### WORK INSTRUCTION
Reproduce the data below line by line, from its first line to the line with "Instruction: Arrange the", both included, and nothing past that point.
◇ ◇ ◇
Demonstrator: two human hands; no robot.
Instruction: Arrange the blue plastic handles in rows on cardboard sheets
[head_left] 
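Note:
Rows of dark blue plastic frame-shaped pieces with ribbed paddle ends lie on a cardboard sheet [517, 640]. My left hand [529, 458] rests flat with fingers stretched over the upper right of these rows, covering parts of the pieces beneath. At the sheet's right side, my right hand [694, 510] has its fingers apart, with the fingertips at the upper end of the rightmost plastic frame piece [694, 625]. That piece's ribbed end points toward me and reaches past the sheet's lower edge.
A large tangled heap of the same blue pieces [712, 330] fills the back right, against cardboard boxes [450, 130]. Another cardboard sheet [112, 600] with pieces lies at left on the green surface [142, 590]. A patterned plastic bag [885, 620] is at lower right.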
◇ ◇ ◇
### SOLUTION FOR THIS TASK
Demonstrator: two human hands; no robot.
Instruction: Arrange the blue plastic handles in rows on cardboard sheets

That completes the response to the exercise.